Where in the material does the word "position" appear? Copy each line that has it.

BEGIN MATERIAL PROVIDED

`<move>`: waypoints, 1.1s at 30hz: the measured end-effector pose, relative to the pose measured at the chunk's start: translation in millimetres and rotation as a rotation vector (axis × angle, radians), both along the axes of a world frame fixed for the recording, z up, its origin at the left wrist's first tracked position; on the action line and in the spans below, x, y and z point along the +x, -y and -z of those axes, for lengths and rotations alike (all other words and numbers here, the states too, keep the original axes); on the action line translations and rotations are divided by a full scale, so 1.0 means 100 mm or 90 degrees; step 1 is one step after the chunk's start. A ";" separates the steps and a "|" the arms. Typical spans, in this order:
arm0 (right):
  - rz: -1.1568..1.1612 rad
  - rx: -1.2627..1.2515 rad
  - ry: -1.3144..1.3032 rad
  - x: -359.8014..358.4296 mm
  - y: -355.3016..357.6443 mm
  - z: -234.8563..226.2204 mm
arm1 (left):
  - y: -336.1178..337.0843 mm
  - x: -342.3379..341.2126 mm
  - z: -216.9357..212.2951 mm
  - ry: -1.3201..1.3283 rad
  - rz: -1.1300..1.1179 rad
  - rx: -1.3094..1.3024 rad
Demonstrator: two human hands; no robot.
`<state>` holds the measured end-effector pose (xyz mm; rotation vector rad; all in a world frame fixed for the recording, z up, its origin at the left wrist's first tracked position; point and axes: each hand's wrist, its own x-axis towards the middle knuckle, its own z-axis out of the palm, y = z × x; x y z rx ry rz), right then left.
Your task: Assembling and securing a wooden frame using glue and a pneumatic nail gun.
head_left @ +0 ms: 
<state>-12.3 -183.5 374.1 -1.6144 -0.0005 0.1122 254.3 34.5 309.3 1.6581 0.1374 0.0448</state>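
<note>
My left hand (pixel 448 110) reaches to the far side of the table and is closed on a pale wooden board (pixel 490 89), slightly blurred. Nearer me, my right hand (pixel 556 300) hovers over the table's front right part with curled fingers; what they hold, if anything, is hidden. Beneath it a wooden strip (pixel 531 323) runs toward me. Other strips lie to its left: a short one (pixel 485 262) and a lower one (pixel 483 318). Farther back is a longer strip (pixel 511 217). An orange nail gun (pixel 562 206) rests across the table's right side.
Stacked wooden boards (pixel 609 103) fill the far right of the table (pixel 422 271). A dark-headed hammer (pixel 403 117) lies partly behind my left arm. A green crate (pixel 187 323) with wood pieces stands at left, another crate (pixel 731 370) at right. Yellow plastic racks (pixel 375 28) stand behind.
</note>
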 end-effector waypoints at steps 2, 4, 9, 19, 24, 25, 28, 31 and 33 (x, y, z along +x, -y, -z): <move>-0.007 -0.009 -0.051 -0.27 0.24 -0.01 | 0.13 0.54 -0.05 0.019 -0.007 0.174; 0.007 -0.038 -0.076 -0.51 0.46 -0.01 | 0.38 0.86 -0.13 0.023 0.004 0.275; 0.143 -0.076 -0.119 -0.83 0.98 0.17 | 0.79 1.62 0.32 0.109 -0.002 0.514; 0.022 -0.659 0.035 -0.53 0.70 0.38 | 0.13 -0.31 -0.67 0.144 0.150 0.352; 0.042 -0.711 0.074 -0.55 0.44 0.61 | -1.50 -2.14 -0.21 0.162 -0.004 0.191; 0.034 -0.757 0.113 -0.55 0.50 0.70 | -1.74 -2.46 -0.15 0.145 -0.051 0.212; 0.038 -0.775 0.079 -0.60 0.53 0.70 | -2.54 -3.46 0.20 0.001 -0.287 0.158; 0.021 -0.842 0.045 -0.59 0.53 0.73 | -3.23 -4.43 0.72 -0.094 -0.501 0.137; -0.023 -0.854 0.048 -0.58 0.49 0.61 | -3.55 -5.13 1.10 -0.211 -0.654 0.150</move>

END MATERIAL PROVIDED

COMPLETED EXERCISE >>
`<move>`: waypoints, 1.1s at 30hz: the measured end-effector pose, relative to the pose measured at the chunk's start: translation in millimetres and rotation as a rotation vector (axis × angle, radians), both along the axes of a world frame fixed for the recording, z up, its origin at the left wrist's first tracked position; on the action line and in the spans below, x, y and z point along the +x, -y and -z of those axes, for lengths and rotations alike (all other words and numbers here, the states too, keep the original axes); on the action line translations and rotations are divided by a full scale, so 1.0 means 100 mm or 90 degrees; step 1 is one step after the chunk's start. A ";" separates the steps and a "|" the arms. Typical spans, in this order:
`<state>` holds the measured end-effector pose (xyz mm; rotation vector rad; all in a world frame fixed for the recording, z up, its origin at the left wrist's first tracked position; point and axes: each hand's wrist, its own x-axis towards the middle knuckle, its own z-axis out of the palm, y = z × x; x y z rx ry rz), right then left.

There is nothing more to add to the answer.